Case API v.2: Upsert on `external_id` #37118

kaapstorm · 2025-11-07T18:37:20Z

Technical Summary

Some context: SUPPORT-25970

(SaaS/CommCare ticket pending)

Adds upsert functionality on external_id for Case API v.2 Bulk Create/Update Cases.

See the update to documentation for details and warnings.

Curious to hear your thoughts on this @esoergel

Safety Assurance

Safety story

This change is limited to the Case API v.2
Change in behavior is only encountered if users do not follow existing documentation.

Automated test coverage

Yes

QA Plan

QA planned. Ticket pending.

Rollback instructions

This PR can be reverted after deploy with no further considerations

Labels & Review

Risk label is set correctly
The set of people pinged as reviewers is appropriate for the level of risk of the change

esoergel · 2025-11-10T12:36:34Z

corehq/apps/hqcase/api/updates.py

+                        domain,
+                        data['external_id'],
+                        raise_multiple=True,
+                    )  # Raises CommCareCase.MultipleObjectsReturned


This should return a 4xx error, as it's a client issue, not server

Or is that handled somewhere higher up?

I see it is handled higher up, as you've demonstrated in tests. Carry on!

esoergel · 2025-11-10T12:49:57Z

docs/api/cases-v2.rst

+If a case update includes a value for "external_id" and does not include
+a value for "case_id", then the "create" field may be omitted, and the


I went through a range of reactions in response to this PR - first was disapproval ("it removes useful protection against creating duplicates!"), then I thought about the external_id constraint and about where this work was coming from and I realized it does make a lot of sense - maybe this integration doesn't have perfect knowledge of the state of our system.
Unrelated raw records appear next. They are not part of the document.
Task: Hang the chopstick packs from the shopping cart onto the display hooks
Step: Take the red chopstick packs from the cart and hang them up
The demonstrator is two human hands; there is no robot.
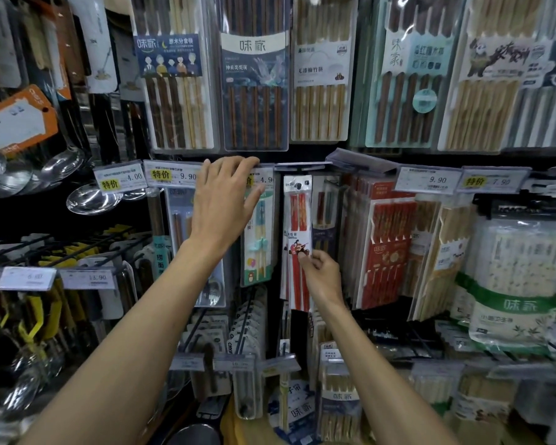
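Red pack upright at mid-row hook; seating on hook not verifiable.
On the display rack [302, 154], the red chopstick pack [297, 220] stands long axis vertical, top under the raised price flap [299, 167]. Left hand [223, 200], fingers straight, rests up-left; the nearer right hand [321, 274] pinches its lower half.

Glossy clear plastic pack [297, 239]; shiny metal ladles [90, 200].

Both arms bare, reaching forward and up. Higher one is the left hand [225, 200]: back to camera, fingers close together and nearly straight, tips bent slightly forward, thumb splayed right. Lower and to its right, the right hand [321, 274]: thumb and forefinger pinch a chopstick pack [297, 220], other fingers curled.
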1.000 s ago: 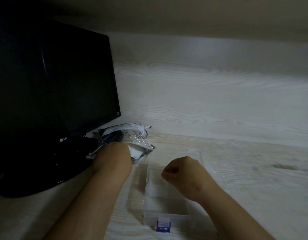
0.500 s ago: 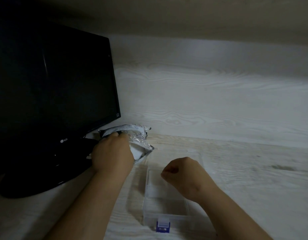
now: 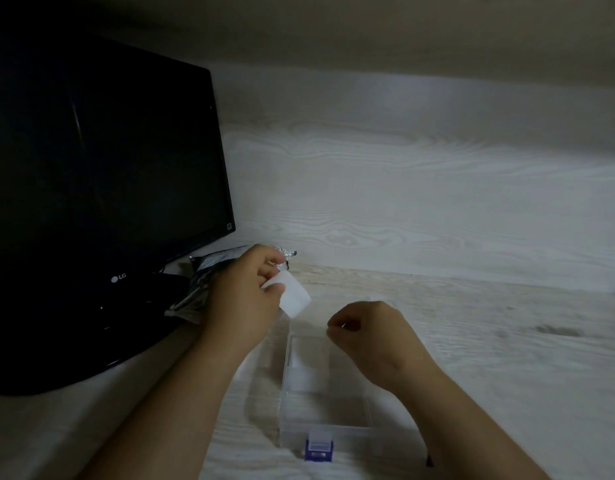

Then I read your caveats in this doc and see that you too have some concerns. An alternative idea would be to require an explicit opt-in to this behavior. The check described here isn't super intuitive. Ideally we'd make create a ternary operator, but that's hard in JSON - know if we can verify that it's present and set to null? Alternatively, it could be a second flag - create_or_update: true (or upsert: true, whichever term is more broadly understood). Then the check could still require that the client specify one of the two flags. That'd let us be sure of the behavior the client expects, without impacting existing integrations.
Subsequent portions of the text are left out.